- TASK DIRECTIONS
Produce an exact copy of all the data below, dropping every image.
[[ RAW DATA, beginning ]]
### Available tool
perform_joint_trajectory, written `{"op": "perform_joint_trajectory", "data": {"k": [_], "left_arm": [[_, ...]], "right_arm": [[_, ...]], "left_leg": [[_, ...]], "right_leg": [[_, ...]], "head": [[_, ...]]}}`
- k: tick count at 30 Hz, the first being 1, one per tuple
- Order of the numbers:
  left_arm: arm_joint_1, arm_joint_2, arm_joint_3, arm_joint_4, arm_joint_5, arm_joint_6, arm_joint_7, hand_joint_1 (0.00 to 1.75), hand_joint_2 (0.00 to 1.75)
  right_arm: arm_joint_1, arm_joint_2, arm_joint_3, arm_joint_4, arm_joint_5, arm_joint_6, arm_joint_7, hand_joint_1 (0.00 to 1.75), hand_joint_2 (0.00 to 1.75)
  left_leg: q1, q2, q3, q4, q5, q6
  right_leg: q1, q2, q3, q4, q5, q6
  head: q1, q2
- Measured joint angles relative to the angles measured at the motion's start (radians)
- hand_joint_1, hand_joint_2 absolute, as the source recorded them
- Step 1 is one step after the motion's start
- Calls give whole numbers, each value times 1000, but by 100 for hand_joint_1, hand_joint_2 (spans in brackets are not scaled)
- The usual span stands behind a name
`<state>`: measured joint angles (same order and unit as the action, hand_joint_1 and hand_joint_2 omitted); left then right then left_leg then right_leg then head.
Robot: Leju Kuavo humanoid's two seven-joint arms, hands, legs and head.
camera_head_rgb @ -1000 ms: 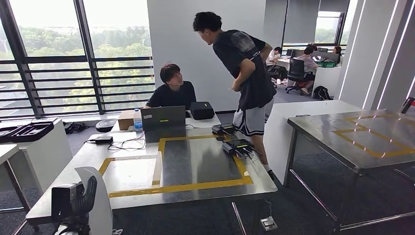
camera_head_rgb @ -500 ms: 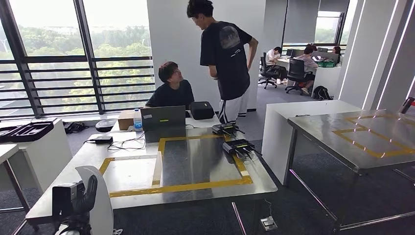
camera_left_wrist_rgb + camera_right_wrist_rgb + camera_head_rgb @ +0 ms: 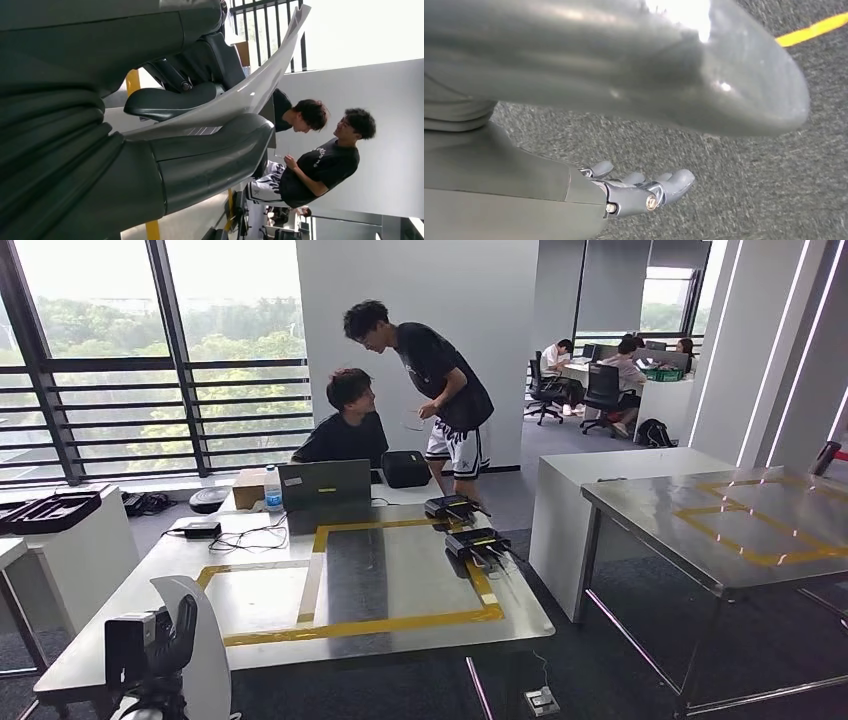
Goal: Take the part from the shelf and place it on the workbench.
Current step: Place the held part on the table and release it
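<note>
The workbench [image 3: 380, 570] has been drawn slightly nearer beyond the left hand [image 3: 165, 645] as the view shifted. The white part [image 3: 205, 640] is gripped there. The right hand [image 3: 644, 192] hangs released.

1. No lettering, number or brand can be read anywhere from here.
2. The standing person's black T-shirt [image 3: 327, 165] carries a pale print on the chest, too small and blurred to make out.
3. The water bottle [image 3: 272, 488] on the table has a label, but it is unreadable.
</note>
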<state>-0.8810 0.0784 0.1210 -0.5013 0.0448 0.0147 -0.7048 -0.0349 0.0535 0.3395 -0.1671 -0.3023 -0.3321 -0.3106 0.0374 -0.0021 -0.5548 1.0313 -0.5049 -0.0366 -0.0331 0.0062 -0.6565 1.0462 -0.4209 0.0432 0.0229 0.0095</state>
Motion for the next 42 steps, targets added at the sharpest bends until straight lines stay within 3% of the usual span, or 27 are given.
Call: {"op": "perform_joint_trajectory", "data": {"k": [3,5,8,9,10,11,13,15,18,20,21,23,24,25,26,28,30,35,37,39,40,41,42], "left_arm": [[-3,1,0,-1,0,5,0,175,175],[-5,1,0,-2,0,6,0,175,175],[-3,2,0,-3,0,6,0,175,175],[1,2,0,-3,0,6,0,175,175],[6,1,0,-3,0,6,0,175,175],[8,1,0,-3,0,7,0,175,175],[7,1,0,-3,0,7,0,175,175],[1,0,0,-3,0,7,0,175,175],[-1,-1,0,-3,0,6,0,175,175],[-3,-2,0,-3,2,6,0,175,175],[-4,-3,0,-4,4,6,0,175,175],[-4,-4,0,-3,9,6,0,175,175],[-3,-4,0,-3,10,6,0,175,175],[-1,-5,0,-3,11,7,0,175,175],[0,-5,0,-3,11,9,0,175,175],[1,-5,0,-3,11,12,0,175,175],[-1,-4,1,-3,12,12,0,175,175],[-4,-1,3,-9,12,12,0,175,175],[-6,1,3,-11,12,12,0,175,175],[-4,2,3,-9,12,12,0,175,175],[-1,2,3,-7,12,13,0,175,175],[2,2,3,-6,12,13,0,175,175],[3,2,3,-6,12,14,0,175,175]], "right_arm": [[2,-1,0,0,0,-1,0,0,0],[1,-2,0,0,0,0,-1,0,0],[1,-2,0,0,-1,4,1,0,0],[2,-2,0,0,-2,6,3,0,0],[2,-2,0,0,-3,7,4,0,0],[2,-2,0,0,-3,7,5,0,0],[1,-2,0,0,-3,7,5,0,0],[0,-2,0,0,-3,7,6,0,0],[0,-2,0,0,-3,7,6,0,0],[-1,-2,0,0,-3,7,6,0,0],[-1,-2,0,0,-3,7,6,0,0],[-1,-2,0,0,-3,7,7,0,0],[0,-2,0,0,-2,7,8,0,0],[0,-2,0,0,-2,7,8,0,0],[1,-2,0,0,-1,7,9,0,0],[-1,-2,0,0,1,7,9,0,0],[-2,-2,0,0,2,8,10,0,0],[-3,-2,0,0,1,6,14,0,0],[-4,-2,0,0,0,6,13,0,0],[-4,-2,0,0,0,6,14,0,0],[-3,-2,0,0,0,6,14,0,0],[-1,-2,0,0,0,5,14,0,0],[-1,-2,0,0,-1,5,14,0,0]], "left_leg": [[1,-1,9,-9,-4,-20],[3,1,-10,33,-26,-26],[-4,1,-120,229,-96,-23],[-6,1,-154,278,-102,-20],[-9,1,-173,292,-88,-16],[-11,1,-171,266,-55,-10],[-18,1,-127,135,30,5],[-26,0,-84,32,67,16],[-28,-2,-72,8,62,26],[-23,-1,-65,2,62,38],[-21,-1,-62,0,61,43],[-22,0,-57,0,55,49],[-22,-1,-55,0,52,50],[-22,-1,-51,1,49,50],[-22,-2,-46,1,44,49],[-22,-3,-32,1,34,44],[-26,-4,-24,2,23,33],[-25,-3,-28,20,2,5],[-23,-3,-77,115,-33,-2],[-23,-3,-155,239,-65,-6],[-22,-3,-182,269,-60,-7],[-22,-2,-191,263,-36,-7],[-22,-2,-180,220,5,-5]], "right_leg": [[4,4,4,2,-13,-33],[4,4,13,0,-18,-49],[9,4,27,-1,-28,-66],[12,5,31,-1,-32,-68],[14,6,36,-1,-35,-70],[17,7,42,-1,-40,-70],[20,10,54,-1,-49,-67],[24,12,58,1,-56,-58],[25,13,58,-4,-60,-42],[26,9,45,26,-78,-31],[25,6,23,69,-99,-27],[24,3,-50,201,-148,-21],[23,2,-85,254,-158,-20],[23,2,-105,277,-150,-19],[23,1,-104,257,-122,-20],[23,0,-56,131,-39,-25],[26,-2,-4,22,-2,-34],[27,-1,29,-17,-19,-65],[25,-1,45,-22,-26,-76],[25,-1,59,-22,-39,-81],[25,-1,67,-22,-47,-80],[25,0,76,-21,-55,-79],[25,0,87,-19,-63,-77]], "head": [[-3,0],[-4,0],[-6,0],[-7,0],[-7,0],[-7,0],[-8,0],[-7,0],[-6,0],[-5,0],[-4,0],[-3,0],[-2,0],[-2,0],[-1,0],[0,0],[0,0],[-3,0],[-4,0],[-5,0],[-6,0],[-6,0],[-6,0]]}}
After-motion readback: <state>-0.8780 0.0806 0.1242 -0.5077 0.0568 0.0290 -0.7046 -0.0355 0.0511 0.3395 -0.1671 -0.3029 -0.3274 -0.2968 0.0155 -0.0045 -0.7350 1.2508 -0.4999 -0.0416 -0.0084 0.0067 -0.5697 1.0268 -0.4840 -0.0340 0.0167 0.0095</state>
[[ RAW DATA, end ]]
- EXPECTED ANSWER
### Available tool
perform_joint_trajectory, written `{"op": "perform_joint_trajectory", "data": {"k": [_], "left_arm": [[_, ...]], "right_arm": [[_, ...]], "left_leg": [[_, ...]], "right_leg": [[_, ...]], "head": [[_, ...]]}}`
- k: tick count at 30 Hz, the first being 1, one per tuple
- Order of the numbers:
  left_arm: arm_joint_1, arm_joint_2, arm_joint_3, arm_joint_4, arm_joint_5, arm_joint_6, arm_joint_7, hand_joint_1 (0.00 to 1.75), hand_joint_2 (0.00 to 1.75)
  right_arm: arm_joint_1, arm_joint_2, arm_joint_3, arm_joint_4, arm_joint_5, arm_joint_6, arm_joint_7, hand_joint_1 (0.00 to 1.75), hand_joint_2 (0.00 to 1.75)
  left_leg: q1, q2, q3, q4, q5, q6
  right_leg: q1, q2, q3, q4, q5, q6
  head: q1, q2
- Measured joint angles relative to the angles measured at the motion's start (radians)
- hand_joint_1, hand_joint_2 absolute, as the source recorded them
- Step 1 is one step after the motion's start
- Calls give whole numbers, each value times 1000, but by 100 for hand_joint_1, hand_joint_2 (spans in brackets are not scaled)
- The usual span stands behind a name
`<state>`: measured joint angles (same order and unit as the action, hand_joint_1 and hand_joint_2 omitted); left then right then left_leg then right_leg then head.
Robot: Leju Kuavo humanoid's two seven-joint arms, hands, legs and head.
camera_head_rgb @ -1000 ms: 
camera_head_rgb @ -500 ms: 
camera_left_wrist_rgb + camera_right_wrist_rgb + camera_head_rgb @ +0 ms: 
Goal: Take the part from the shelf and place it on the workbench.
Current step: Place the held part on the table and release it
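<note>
The workbench [image 3: 380, 570] has been drawn slightly nearer beyond the left hand [image 3: 165, 645] as the view shifted. The white part [image 3: 205, 640] is gripped there. The right hand [image 3: 644, 192] hangs released.

1. No lettering, number or brand can be read anywhere from here.
2. The standing person's black T-shirt [image 3: 327, 165] carries a pale print on the chest, too small and blurred to make out.
3. The water bottle [image 3: 272, 488] on the table has a label, but it is unreadable.
</note>
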<state>-0.8810 0.0784 0.1210 -0.5013 0.0448 0.0147 -0.7048 -0.0349 0.0535 0.3395 -0.1671 -0.3023 -0.3321 -0.3106 0.0374 -0.0021 -0.5548 1.0313 -0.5049 -0.0366 -0.0331 0.0062 -0.6565 1.0462 -0.4209 0.0432 0.0229 0.0095</state>
Motion for the next 42 steps, targets added at the sharpest bends until straight lines stay within 3% of the usual span, or 27 are given.
Call: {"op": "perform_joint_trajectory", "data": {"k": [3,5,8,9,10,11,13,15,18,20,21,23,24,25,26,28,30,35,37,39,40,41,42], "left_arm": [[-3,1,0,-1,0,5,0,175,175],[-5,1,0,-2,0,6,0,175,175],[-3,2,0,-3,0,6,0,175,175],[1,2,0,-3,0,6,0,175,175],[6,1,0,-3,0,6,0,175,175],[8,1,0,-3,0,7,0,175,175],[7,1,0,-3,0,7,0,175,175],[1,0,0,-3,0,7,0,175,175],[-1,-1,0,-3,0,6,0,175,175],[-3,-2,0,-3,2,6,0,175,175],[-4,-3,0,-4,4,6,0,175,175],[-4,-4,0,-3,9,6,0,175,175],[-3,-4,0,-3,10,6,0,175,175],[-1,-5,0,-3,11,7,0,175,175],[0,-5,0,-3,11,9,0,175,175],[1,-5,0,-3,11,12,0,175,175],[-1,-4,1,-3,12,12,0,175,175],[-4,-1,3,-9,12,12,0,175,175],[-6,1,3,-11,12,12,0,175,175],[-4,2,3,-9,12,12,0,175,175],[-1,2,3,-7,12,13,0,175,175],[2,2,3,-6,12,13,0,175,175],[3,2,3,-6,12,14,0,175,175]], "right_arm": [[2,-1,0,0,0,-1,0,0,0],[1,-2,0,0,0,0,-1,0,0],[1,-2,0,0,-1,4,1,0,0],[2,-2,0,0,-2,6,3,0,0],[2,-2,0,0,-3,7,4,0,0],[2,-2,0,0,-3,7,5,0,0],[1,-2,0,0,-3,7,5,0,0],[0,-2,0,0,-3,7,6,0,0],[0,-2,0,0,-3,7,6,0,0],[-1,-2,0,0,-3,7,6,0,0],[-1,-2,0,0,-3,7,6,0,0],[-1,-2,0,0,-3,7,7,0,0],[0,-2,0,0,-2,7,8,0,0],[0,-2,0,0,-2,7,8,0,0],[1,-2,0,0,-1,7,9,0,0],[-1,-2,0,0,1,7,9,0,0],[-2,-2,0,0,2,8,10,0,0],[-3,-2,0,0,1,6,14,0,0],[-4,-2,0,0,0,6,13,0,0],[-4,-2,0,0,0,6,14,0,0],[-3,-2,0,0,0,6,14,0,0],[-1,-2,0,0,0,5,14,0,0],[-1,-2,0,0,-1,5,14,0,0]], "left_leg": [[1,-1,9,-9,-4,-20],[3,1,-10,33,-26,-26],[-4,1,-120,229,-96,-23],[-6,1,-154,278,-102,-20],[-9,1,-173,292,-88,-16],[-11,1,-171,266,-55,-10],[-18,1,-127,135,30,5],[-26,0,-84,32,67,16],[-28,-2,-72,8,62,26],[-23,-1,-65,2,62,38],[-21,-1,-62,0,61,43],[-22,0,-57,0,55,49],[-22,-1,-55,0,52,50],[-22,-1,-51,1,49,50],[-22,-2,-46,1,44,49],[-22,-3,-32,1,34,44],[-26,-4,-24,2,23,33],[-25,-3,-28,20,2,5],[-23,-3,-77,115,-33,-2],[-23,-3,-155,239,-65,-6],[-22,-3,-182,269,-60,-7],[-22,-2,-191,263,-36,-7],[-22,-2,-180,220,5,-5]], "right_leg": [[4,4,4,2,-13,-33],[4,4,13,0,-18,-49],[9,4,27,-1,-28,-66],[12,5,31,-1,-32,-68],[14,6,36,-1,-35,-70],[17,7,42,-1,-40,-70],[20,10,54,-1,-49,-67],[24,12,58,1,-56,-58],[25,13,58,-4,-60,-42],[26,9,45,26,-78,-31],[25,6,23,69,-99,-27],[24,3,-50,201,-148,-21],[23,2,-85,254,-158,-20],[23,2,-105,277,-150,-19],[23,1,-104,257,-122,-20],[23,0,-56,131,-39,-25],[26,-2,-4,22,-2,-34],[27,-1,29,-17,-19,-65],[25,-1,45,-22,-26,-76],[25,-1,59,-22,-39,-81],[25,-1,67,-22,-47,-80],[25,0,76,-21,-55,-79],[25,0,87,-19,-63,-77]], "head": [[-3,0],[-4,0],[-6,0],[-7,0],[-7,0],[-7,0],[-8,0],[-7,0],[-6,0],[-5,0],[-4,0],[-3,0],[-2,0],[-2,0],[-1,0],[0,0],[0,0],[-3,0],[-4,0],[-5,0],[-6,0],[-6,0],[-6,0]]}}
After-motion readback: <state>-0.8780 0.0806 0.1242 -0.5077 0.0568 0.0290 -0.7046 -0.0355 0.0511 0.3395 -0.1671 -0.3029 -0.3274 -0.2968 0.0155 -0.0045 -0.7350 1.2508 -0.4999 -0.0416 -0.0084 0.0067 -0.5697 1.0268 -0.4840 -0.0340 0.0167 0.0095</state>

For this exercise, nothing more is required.